TO DO – Would you please give all the lines below again, exactly as they stand?

BEGIN DATA EXTRACT

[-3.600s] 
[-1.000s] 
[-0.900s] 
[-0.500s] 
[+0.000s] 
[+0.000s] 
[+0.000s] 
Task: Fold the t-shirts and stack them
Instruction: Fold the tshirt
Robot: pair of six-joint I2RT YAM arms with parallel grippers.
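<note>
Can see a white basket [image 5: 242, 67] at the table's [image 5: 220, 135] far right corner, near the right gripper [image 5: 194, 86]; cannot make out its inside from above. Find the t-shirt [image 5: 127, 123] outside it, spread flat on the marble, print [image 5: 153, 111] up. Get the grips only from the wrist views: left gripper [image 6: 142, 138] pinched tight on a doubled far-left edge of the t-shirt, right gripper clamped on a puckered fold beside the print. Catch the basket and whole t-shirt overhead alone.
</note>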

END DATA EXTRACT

RESULT FOR THIS TASK –
[-3.600s] 
[-1.000s] 
[-0.900s] 
[-0.500s] 
[+0.000s] 
[+0.000s] 
[+0.000s] 
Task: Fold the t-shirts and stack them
Instruction: Fold the tshirt
Robot: pair of six-joint I2RT YAM arms with parallel grippers.
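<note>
Can see a white basket [image 5: 242, 67] at the table's [image 5: 220, 135] far right corner, near the right gripper [image 5: 194, 86]; cannot make out its inside from above. Find the t-shirt [image 5: 127, 123] outside it, spread flat on the marble, print [image 5: 153, 111] up. Get the grips only from the wrist views: left gripper [image 6: 142, 138] pinched tight on a doubled far-left edge of the t-shirt, right gripper clamped on a puckered fold beside the print. Catch the basket and whole t-shirt overhead alone.
</note>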

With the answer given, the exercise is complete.